We can see that the `for` loop takes as an argument three statements separated by `;`’s. Let’s take a closer look at them.

The first statement is an expression that is run only one time, before the `for` loop gets executed. It’s usually used to initialize a counter, but you can put any valid JavaScript expression, or none at all (for example, if you already initialized your counter outside of the for loop). In the example above, the first statement defines a variable `i` and sets its value to `0`.

The second statement is a conditional which gets evaluated before each iteration of the loop. As long as the conditional evaluates to `true` the loop keeps running. Once conditions change so that the second statement evaluates to `false`, we break out of the loop. In our example, the conditional is `i < 20` so the loop runs as long as the value of `i` remains below `20`.
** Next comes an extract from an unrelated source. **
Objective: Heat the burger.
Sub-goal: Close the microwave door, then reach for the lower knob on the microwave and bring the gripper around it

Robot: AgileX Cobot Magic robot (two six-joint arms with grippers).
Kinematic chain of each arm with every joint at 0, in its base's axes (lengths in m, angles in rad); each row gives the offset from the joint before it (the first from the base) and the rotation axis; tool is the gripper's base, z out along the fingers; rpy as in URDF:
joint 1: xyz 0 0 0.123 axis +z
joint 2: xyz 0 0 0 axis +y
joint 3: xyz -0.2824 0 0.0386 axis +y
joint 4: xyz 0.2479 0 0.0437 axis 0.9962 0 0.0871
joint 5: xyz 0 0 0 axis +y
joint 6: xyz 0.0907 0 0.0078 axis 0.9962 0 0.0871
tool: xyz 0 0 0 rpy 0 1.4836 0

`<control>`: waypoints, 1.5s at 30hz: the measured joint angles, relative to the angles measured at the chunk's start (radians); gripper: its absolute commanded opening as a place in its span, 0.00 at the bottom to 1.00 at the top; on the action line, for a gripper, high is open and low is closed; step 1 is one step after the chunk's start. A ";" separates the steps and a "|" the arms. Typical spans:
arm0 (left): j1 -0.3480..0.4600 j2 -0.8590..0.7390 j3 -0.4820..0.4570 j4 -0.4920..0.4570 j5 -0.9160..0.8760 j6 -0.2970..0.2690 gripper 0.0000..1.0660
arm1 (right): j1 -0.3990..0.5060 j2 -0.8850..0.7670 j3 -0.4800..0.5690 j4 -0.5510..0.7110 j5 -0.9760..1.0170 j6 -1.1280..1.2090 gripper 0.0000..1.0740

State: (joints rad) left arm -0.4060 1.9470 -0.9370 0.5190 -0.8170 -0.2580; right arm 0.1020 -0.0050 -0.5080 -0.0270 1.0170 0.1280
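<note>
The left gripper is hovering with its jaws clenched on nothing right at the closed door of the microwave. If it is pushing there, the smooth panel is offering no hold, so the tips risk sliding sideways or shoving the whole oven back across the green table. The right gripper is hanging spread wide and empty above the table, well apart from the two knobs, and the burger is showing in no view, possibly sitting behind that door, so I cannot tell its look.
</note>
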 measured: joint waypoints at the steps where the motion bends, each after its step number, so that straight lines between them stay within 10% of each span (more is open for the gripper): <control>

The third statement is another expression. This expression is run after every iteration of the loop. It’s usually used to increment the counter, but again, you can put any legal JavaScript in there, and it will run (of course, if you aren’t using it to increment a counter you need to make sure you have another way of changing your conditional in the second statement to true, otherwise you will be stuck with a dreaded infinite loop).

In our previous example, we are using the third statement to increment the value of `i` after each iteration, so that after 20 iterations `i` is equal to `20`, `i < 20` evaluates to `true`, and we break out of the loop.

#### We Can Do Better

Now let’s take a look at our function and see how we can optimize it.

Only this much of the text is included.